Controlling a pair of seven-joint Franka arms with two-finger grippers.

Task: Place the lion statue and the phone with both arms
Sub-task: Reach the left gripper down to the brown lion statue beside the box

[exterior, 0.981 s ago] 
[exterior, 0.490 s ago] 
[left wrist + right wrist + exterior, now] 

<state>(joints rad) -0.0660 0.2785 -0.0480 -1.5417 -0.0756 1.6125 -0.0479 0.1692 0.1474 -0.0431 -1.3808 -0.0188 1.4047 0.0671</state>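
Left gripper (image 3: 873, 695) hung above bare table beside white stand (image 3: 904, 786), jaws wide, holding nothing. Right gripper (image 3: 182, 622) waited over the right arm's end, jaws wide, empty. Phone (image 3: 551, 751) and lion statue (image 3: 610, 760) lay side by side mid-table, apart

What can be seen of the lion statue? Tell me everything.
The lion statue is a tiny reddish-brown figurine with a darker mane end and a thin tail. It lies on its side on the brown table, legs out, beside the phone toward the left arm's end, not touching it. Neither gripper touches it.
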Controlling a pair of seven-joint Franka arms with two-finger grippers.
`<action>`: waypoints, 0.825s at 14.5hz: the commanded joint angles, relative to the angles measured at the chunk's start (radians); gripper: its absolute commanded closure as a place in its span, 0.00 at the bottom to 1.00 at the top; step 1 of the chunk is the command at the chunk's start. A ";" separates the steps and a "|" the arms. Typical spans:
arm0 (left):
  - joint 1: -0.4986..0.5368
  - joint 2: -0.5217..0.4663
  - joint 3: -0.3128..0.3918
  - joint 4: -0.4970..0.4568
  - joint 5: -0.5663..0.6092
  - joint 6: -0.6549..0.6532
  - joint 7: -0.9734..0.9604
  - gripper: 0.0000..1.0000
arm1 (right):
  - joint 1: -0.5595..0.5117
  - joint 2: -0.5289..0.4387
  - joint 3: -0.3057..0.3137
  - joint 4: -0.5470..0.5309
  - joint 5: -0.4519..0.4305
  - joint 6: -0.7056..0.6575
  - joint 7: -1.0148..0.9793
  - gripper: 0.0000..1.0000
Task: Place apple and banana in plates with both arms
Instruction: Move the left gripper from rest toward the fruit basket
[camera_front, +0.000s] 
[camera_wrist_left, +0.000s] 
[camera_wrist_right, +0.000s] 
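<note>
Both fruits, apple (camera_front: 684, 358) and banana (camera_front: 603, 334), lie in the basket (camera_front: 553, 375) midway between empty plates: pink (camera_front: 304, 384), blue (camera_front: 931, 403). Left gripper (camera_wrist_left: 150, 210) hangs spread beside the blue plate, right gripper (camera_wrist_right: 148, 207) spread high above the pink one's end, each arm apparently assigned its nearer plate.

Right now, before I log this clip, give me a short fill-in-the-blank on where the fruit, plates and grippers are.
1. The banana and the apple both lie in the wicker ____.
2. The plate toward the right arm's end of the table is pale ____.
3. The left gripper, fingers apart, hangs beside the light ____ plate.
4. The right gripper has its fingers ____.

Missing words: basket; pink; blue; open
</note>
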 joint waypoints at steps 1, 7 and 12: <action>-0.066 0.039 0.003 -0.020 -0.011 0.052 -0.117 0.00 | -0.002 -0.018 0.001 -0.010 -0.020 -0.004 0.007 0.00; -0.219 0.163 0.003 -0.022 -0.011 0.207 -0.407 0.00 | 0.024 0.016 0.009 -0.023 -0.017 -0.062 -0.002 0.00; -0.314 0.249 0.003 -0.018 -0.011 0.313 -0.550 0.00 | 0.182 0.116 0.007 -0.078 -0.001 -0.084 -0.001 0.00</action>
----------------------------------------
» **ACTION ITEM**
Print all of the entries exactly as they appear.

» **OUTPUT OF THE TASK**
Controlling a pair of seven-joint Franka arms with two-finger grippers.

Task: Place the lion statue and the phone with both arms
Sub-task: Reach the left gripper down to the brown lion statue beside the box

[exterior, 0.981 s ago] 
[exterior, 0.490 s ago] 
[left wrist + right wrist + exterior, now] 

<state>(joints rad) -0.0660 0.2785 -0.0480 -1.5417 -0.0756 1.6125 -0.0479 0.1692 0.1474 -0.0431 -1.3808 -0.0188 1.4047 0.0671</state>
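Left gripper (image 3: 873, 695) hung above bare table beside white stand (image 3: 904, 786), jaws wide, holding nothing. Right gripper (image 3: 182, 622) waited over the right arm's end, jaws wide, empty. Phone (image 3: 551, 751) and lion statue (image 3: 610, 760) lay side by side mid-table, apart

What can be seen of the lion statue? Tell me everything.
The lion statue is a tiny reddish-brown figurine with a darker mane end and a thin tail. It lies on its side on the brown table, legs out, beside the phone toward the left arm's end, not touching it. Neither gripper touches it.
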Controlling a pair of seven-joint Franka arms with two-finger grippers.
`<action>`: waypoints, 0.825s at 14.5hz: the commanded joint angles, relative to the angles measured at the chunk's start (radians); gripper: its absolute commanded closure as a place in its span, 0.00 at the bottom to 1.00 at the top; step 1 of the chunk is the command at the chunk's start. A ";" separates the steps and a "|" the arms. Typical spans:
arm0 (left):
  - joint 1: -0.4986..0.5368
  - joint 2: -0.5217..0.4663
  - joint 3: -0.3128..0.3918
  - joint 4: -0.4970..0.4568
  - joint 5: -0.5663..0.6092
  - joint 6: -0.6549..0.6532
  - joint 7: -0.9734..0.9604
  - gripper: 0.0000..1.0000
arm1 (right):
  - joint 1: -0.5595..0.5117
  - joint 2: -0.5289..0.4387
  - joint 3: -0.3057..0.3137
  - joint 4: -0.5470..0.5309
  - joint 5: -0.4519..0.4305
  - joint 6: -0.7056..0.6575
  - joint 7: -1.0148..0.9793
  - gripper: 0.0000..1.0000
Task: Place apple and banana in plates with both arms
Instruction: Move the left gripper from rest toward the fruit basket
[camera_front, +0.000s] 
[camera_wrist_left, +0.000s] 
[camera_wrist_right, +0.000s] 
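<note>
Both fruits, apple (camera_front: 684, 358) and banana (camera_front: 603, 334), lie in the basket (camera_front: 553, 375) midway between empty plates: pink (camera_front: 304, 384), blue (camera_front: 931, 403). Left gripper (camera_wrist_left: 150, 210) hangs spread beside the blue plate, right gripper (camera_wrist_right: 148, 207) spread high above the pink one's end, each arm apparently assigned its nearer plate.

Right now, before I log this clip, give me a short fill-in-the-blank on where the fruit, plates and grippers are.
1. The banana and the apple both lie in the wicker ____.
2. The plate toward the right arm's end of the table is pale ____.
3. The left gripper, fingers apart, hangs beside the light ____ plate.
4. The right gripper has its fingers ____.

Missing words: basket; pink; blue; open
</note>
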 joint waypoints at steps 1, 7 and 12: <action>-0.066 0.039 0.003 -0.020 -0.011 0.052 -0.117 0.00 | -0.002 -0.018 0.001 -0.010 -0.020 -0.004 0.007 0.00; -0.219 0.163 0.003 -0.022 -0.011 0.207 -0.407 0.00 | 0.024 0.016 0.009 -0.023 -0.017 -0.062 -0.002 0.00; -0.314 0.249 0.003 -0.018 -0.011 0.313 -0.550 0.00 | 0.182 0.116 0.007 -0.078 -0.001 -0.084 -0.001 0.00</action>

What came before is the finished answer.